A terrorist suspect killed in a drone attack in Pakistan last month was a British man tasked with leading an al Qaida group in the UK, it has been reported.
A senior Pakistani security source told BBC's Newsnight programme that Abdul Jabbar was a British citizen who has a British wife and was living in Punjab, Pakistan.
According to the source, Jabbar was living in Punjab, and was chosen as the leader of a new group, to be called The Islamic Army of Great Britain.
The decision was apparently made during a meeting in the North Waziristan region of Pakistan three months ago, attended by 300 militants and monitored by intelligence agencies.
The source said the new group was set up to organise synchronised terrorist attacks in the UK, France and Germany. It was this intelligence that led to the missile strike by a US unmanned aerial drone on September 8 which killed Jabbar and three others.
The suspects, who are also said to have included a number of German nationals, had been hiding in the tribal areas of North Waziristan at the time.

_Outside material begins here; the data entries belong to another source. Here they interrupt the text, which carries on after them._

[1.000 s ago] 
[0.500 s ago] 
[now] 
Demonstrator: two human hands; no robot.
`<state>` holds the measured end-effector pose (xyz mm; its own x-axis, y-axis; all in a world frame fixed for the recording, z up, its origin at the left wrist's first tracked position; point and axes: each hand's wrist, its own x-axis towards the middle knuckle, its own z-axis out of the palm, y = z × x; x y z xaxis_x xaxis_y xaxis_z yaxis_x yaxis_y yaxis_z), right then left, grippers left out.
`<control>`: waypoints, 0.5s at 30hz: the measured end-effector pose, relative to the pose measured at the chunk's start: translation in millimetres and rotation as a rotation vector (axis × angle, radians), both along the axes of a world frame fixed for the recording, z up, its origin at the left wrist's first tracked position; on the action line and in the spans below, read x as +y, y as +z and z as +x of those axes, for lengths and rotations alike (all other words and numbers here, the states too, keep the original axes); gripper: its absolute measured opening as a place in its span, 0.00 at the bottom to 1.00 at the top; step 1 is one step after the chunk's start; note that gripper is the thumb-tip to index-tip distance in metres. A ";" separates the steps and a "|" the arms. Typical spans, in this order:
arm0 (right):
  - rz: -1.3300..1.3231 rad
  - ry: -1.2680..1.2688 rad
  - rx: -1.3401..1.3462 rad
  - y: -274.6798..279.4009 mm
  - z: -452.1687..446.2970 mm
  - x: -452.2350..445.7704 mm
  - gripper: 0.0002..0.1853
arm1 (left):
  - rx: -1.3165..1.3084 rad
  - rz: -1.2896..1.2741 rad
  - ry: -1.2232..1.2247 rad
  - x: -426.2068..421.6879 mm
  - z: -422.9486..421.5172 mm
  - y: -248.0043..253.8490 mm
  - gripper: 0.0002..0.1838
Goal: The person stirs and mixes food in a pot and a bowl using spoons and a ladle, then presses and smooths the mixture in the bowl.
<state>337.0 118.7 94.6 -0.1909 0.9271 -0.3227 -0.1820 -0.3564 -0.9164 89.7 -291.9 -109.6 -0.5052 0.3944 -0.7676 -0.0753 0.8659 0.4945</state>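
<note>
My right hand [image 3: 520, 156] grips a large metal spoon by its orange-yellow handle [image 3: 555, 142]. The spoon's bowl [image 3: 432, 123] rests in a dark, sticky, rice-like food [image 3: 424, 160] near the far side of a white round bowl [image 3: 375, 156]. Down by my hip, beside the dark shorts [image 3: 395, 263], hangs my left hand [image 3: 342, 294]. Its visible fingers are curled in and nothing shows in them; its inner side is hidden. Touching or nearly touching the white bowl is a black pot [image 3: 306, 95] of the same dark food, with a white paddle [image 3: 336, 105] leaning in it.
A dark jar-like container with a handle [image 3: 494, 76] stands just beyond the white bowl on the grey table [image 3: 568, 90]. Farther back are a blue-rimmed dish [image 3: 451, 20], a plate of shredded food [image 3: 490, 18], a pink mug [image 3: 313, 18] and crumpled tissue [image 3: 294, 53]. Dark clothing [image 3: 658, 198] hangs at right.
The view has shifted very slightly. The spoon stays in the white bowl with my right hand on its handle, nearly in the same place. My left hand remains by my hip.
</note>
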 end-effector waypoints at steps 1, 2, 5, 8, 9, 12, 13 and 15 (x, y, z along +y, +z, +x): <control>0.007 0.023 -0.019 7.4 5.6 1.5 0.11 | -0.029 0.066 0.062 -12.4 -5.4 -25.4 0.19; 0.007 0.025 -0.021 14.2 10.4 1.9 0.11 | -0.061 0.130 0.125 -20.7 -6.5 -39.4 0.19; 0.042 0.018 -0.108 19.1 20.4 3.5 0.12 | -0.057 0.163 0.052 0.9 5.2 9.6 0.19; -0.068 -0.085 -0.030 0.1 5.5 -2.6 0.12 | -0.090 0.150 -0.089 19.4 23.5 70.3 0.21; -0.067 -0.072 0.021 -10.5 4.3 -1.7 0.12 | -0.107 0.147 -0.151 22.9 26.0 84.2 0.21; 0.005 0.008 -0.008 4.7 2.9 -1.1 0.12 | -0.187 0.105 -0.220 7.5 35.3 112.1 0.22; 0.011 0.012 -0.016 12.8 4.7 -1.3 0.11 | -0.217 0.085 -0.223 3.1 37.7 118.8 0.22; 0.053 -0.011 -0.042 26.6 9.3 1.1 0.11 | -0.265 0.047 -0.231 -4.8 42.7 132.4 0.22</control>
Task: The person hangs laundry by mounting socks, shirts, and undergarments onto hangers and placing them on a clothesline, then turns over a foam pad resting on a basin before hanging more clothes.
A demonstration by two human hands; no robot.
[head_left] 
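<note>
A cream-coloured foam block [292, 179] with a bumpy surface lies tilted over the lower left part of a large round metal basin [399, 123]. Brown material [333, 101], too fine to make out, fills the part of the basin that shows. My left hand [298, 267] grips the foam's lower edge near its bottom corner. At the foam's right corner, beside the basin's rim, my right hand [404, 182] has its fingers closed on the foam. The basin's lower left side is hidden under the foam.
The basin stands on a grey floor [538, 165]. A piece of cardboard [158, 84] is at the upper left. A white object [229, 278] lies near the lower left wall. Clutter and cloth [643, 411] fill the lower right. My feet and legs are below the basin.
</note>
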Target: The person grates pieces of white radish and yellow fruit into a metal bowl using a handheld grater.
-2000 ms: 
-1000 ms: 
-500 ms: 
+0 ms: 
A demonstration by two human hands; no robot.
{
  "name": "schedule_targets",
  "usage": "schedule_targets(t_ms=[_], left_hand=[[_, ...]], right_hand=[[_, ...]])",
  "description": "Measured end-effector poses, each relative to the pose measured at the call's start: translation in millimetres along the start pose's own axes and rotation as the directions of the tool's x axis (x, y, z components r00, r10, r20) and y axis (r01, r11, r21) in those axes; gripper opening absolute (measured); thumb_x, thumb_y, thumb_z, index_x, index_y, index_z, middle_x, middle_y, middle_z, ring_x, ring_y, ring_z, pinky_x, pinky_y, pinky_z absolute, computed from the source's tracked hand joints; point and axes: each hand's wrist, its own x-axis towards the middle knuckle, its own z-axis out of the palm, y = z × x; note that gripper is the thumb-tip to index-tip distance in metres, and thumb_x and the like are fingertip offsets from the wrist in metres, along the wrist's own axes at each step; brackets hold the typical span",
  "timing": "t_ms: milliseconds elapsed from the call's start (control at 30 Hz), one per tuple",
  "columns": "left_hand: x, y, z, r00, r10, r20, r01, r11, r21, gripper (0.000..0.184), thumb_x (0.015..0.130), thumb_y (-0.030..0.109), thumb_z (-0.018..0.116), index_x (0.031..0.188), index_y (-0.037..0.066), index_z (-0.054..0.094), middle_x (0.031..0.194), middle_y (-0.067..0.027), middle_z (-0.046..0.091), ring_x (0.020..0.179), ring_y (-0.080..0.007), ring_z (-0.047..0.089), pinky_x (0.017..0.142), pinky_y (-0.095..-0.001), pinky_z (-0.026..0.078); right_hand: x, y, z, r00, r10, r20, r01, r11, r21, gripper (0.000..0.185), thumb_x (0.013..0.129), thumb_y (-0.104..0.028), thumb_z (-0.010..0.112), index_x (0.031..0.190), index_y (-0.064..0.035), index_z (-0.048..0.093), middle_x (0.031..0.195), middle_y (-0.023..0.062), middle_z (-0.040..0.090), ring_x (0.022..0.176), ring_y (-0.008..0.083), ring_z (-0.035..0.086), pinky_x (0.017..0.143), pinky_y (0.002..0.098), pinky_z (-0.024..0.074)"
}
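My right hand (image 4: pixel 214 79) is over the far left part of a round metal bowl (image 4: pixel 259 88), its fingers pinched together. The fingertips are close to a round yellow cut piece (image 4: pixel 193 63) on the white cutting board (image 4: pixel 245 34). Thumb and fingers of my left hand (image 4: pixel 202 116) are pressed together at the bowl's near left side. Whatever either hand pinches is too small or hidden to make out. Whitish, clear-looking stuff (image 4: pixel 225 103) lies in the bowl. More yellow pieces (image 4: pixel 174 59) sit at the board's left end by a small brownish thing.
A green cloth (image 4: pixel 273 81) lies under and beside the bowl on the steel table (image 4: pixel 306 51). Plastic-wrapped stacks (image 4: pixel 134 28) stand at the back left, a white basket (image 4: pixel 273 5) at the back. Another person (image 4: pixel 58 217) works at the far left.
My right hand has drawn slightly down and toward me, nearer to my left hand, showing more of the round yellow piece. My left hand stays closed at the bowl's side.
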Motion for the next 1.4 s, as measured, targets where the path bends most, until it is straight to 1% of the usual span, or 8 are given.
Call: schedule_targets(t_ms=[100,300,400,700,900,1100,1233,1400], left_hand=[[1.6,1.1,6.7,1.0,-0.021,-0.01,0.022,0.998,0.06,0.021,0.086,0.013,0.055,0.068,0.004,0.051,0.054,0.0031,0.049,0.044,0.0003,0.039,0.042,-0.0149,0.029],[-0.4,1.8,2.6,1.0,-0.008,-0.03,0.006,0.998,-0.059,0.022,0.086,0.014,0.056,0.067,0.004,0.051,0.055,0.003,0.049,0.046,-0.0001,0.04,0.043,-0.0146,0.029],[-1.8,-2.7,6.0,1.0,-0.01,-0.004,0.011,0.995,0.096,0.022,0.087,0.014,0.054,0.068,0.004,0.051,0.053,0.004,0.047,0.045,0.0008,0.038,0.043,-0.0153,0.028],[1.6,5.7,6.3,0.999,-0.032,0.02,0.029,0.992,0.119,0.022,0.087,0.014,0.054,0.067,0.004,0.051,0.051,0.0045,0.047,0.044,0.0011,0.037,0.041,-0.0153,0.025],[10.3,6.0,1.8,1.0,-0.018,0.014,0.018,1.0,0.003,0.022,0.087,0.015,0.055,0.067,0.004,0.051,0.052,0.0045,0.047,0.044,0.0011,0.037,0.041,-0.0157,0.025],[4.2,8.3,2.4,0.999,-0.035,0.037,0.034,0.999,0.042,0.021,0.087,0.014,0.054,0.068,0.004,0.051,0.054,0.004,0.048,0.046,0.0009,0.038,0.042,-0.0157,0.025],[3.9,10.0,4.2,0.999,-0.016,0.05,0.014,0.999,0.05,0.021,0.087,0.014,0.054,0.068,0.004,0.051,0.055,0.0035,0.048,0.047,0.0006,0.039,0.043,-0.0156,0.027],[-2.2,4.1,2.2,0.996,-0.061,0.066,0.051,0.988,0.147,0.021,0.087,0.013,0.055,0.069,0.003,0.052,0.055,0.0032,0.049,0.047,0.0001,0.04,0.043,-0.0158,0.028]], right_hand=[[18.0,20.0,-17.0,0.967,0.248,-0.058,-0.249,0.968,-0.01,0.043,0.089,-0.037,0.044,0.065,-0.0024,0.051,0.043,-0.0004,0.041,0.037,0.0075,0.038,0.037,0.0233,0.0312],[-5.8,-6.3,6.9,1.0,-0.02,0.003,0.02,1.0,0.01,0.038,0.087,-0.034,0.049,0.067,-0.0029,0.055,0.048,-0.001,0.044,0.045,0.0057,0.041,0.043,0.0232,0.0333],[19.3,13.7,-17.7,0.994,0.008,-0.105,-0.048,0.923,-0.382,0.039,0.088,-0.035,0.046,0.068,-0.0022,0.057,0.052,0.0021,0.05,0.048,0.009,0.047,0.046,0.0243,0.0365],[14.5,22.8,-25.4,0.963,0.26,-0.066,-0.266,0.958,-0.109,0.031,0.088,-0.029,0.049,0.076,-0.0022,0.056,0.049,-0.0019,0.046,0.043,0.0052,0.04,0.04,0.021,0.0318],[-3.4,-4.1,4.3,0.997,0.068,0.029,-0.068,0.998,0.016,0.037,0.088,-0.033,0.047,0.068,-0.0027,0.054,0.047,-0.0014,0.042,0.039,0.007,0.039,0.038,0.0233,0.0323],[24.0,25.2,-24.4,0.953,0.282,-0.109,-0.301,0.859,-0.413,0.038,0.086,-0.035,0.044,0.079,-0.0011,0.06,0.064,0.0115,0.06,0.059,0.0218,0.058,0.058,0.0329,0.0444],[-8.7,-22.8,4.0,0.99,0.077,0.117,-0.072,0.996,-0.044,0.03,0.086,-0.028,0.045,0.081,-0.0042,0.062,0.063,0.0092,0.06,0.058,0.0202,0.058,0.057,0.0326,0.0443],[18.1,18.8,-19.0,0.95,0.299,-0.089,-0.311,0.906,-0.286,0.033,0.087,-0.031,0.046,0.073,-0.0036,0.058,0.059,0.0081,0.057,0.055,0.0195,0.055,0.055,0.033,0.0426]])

An intelligence official told the Associated Press news agency that Jabbar's brother was conspiring with him to commit the Europe terrorist atrocity.
The reports about Jabbar follow disclosure that intelligence agencies in Europe, Pakistan and the US intercepted a credible Islamic plot to launch raids on European cities, in a similar style to the attacks in Mumbai, India, two years ago.
A Home Office spokesman said they could not comment on security matters.